曰く、深夜には暗黒大陸に到達できるだろうとの見込みだそうだ。

夜の海は穏やかで、波を切って船が進む音が眠気を誘う。そんな中、シャールはふと思い立ち充てがわれた船室から甲板へと出た。

甲板には多くの屈強な騎士や兵士がいて、軽めの食事を取ったり駄弁ったり、武勇を互いに語りきかせたりして船旅の時間を潰していた。

そんな屈強な男達の間をくぐり抜けていくと、ふと見慣れた華奢な少年の姿が映った。


「エリオス」


「ん——嗚呼、シャールか」


船縁に肘をつきながらぼんやりと水面とそこに映る星々を眺めていたエリオスは、シャールの声に応えてゆらりと振り返る。


「どうしたのかな? お子様はそろそろ寝る時間じゃない?」


「お子様って……こんな状況でもぐっすり眠れるほど、幼くはないです」


「あはは、そうだったかな」


そう軽く笑うとエリオスは船縁に背をもたれて空を見上げた。そんな彼の横でシャールもまた船縁に背を預ける。

そんな彼女をちらと見やりながらエリオスは問いかける。


「ユーラリア嬢やレイチェル卿たちはどうしたんだい?」


「やっぱり話聞いてなかったんですね……レイチェル様とザロアスタ様は船団の左翼側、エリシアとリリス様は右翼側、最高巫司様は中央の船にいます。それぞれ万が一魔王軍からの攻撃があったときに迎撃ができるようにと」


「ふぅん。それはつまり、一番先陣の船に乗せられた私と君もまた迎撃要員ってこと?」


「そういうことです。

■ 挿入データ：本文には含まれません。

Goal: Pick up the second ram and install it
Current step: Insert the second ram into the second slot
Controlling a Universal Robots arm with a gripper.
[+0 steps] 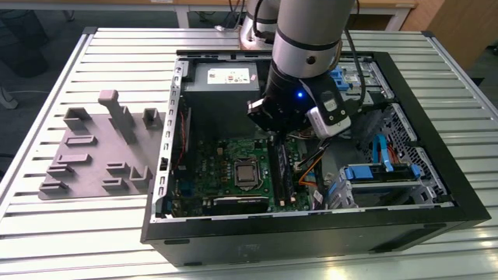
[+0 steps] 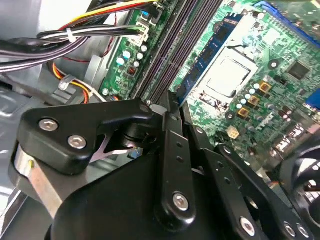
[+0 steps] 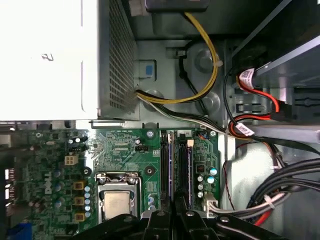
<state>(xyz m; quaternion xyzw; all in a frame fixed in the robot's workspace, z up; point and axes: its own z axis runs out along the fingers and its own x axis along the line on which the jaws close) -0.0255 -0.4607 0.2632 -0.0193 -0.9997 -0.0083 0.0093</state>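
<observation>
Gripper [image 2: 167, 107] hanging low inside open PC case [image 1: 435, 192], directly over memory slots [image 3: 175, 165] beside CPU socket [image 3: 116, 200]. Fingers looking nearly closed, tips at slot line, presumably pressing second ram [image 3: 172, 167] home; grip on it, cannot tell. Fixture plate [image 1: 93, 157] lying outside case.

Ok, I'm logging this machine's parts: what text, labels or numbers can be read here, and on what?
No text here is clear enough to quote.
Power supply sticker, exterior view: print too small to read.
Motherboard lettering, first wrist view: too blurred to quote.
Cable tags, first wrist view: too small to read.
</observation>
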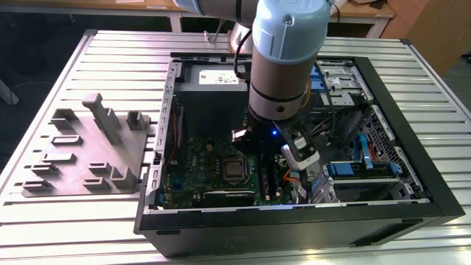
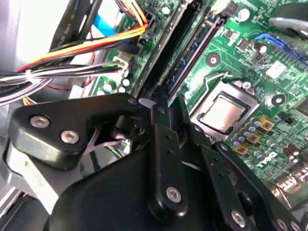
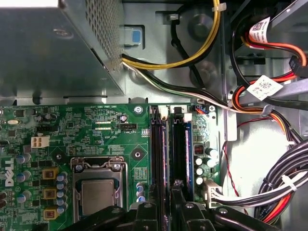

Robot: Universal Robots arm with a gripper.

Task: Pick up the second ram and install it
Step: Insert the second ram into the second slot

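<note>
My black gripper (image 3: 166, 204), its fingers pressed nearly together, hovers over the long black memory slots (image 3: 169, 154) of the green motherboard (image 3: 96, 130), where the thin dark green-blue second ram (image 3: 186, 159) sits beside the silver processor socket (image 3: 98, 192).

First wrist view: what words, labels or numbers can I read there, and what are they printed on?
White cable tag: dark print, too small to read.
Green motherboard: tiny white lettering beside the parts, too small to read.
White logo at the motherboard's edge: partly cut off, not quoted.
Nothing here can be quoted with confidence.
</note>
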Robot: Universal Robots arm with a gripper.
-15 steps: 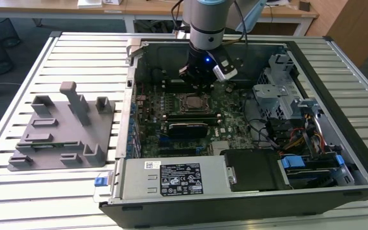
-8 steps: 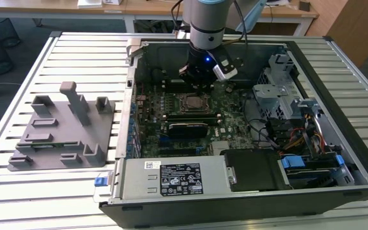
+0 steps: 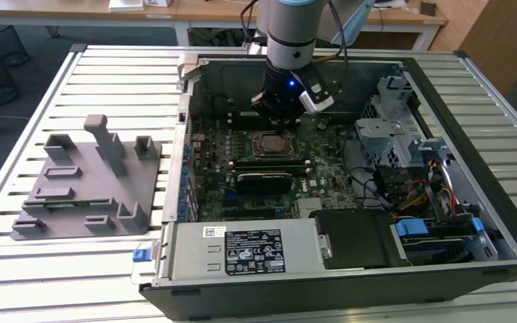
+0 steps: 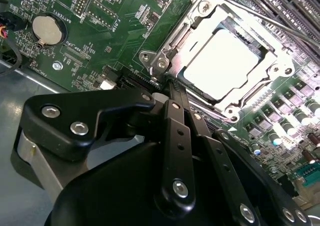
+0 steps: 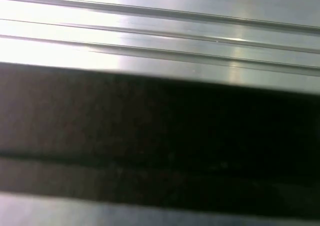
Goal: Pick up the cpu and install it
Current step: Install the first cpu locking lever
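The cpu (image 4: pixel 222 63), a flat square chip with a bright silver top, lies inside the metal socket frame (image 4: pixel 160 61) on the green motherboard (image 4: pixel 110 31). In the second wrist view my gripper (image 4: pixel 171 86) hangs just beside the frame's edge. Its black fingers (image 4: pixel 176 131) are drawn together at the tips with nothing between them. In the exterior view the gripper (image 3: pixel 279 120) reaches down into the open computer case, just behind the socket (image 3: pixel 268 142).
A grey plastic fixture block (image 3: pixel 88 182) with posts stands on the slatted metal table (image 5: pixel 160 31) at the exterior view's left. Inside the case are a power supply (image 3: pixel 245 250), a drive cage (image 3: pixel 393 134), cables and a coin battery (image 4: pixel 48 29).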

よろしくお願いしますね」


シャールの言葉にエリオスはやれやれと肩をすくめる。それからエリオスは不意に船縁から背を離すと、猫のようにしなやかな動きで騎士達がひしめく甲板を抜け、船首へと歩いていく。シャールもその後を追う。

エリオスは船首に立ちながら、じっと前方を見つめる。遠くには霞がかっているが、広大な陸のようなものが見える。


「あれが暗黒大陸?」


「えっと……多分、そうだと思いますけど……」


「ふうん……じゃあさ」


そこで言葉を切ると、エリオスは視線を少し上げて目を細め口の端を吊り上げる。